[Exercise goal]:
Search each line below for "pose", then return the lines where it appears.

※ ※ ※

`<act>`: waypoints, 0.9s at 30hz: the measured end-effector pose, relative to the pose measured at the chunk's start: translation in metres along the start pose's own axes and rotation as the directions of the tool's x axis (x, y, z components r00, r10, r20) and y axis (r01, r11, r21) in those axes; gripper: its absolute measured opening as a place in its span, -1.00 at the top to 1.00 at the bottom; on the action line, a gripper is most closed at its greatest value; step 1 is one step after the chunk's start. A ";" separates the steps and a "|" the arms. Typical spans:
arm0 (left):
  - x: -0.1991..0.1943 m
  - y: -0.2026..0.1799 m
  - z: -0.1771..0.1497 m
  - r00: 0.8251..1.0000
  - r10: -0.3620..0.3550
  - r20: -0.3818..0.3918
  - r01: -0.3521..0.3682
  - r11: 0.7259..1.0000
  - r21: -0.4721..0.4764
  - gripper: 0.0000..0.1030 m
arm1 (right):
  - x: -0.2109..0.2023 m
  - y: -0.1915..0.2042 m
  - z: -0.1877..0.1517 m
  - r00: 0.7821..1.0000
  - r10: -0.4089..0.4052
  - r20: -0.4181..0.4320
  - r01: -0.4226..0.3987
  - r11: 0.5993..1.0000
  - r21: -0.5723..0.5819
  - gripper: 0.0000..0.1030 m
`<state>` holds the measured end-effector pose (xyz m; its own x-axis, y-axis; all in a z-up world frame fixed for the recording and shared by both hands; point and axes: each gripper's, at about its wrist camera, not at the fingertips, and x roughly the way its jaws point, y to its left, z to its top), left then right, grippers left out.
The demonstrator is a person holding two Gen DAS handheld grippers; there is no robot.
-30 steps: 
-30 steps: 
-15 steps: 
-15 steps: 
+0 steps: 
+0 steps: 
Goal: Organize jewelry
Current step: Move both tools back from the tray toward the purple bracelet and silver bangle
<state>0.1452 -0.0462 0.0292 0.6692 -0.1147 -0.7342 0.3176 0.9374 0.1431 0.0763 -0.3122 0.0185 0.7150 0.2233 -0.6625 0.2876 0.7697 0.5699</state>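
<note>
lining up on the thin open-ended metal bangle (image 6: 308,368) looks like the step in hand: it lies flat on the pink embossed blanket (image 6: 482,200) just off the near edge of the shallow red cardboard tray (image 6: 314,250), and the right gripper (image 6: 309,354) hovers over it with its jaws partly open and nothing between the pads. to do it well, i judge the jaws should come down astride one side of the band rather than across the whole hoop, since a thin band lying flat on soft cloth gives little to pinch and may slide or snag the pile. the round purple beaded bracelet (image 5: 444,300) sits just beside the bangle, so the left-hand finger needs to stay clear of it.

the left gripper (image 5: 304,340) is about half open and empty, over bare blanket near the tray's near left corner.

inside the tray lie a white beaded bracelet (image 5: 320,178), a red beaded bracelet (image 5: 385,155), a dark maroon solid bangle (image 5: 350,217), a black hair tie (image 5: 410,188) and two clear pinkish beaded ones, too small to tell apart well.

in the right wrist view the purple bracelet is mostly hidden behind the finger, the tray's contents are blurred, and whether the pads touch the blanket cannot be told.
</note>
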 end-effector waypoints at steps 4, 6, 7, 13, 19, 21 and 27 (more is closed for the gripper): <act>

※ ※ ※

[Answer below]:
`<act>`: waypoints, 0.9s at 30hz: the measured end-effector pose, relative to the pose measured at the chunk's start: translation in metres along the start pose's own axes and rotation as the directions of the tool's x axis (x, y, z components r00, r10, r20) and y axis (r01, r11, r21) in those axes; gripper: its absolute measured opening as a place in its span, -1.00 at the top to 1.00 at the bottom; on the action line, a gripper is most closed at its greatest value; step 1 is one step after the chunk's start. A ";" separates the steps and a "|" the arms. Typical spans:
`<state>` holds the measured end-effector pose (xyz m; its own x-axis, y-axis; all in a z-up world frame fixed for the recording and shared by both hands; point and axes: each gripper's, at about its wrist camera, not at the fingertips, and x roughly the way its jaws point, y to its left, z to its top), left then right, grippers left out.

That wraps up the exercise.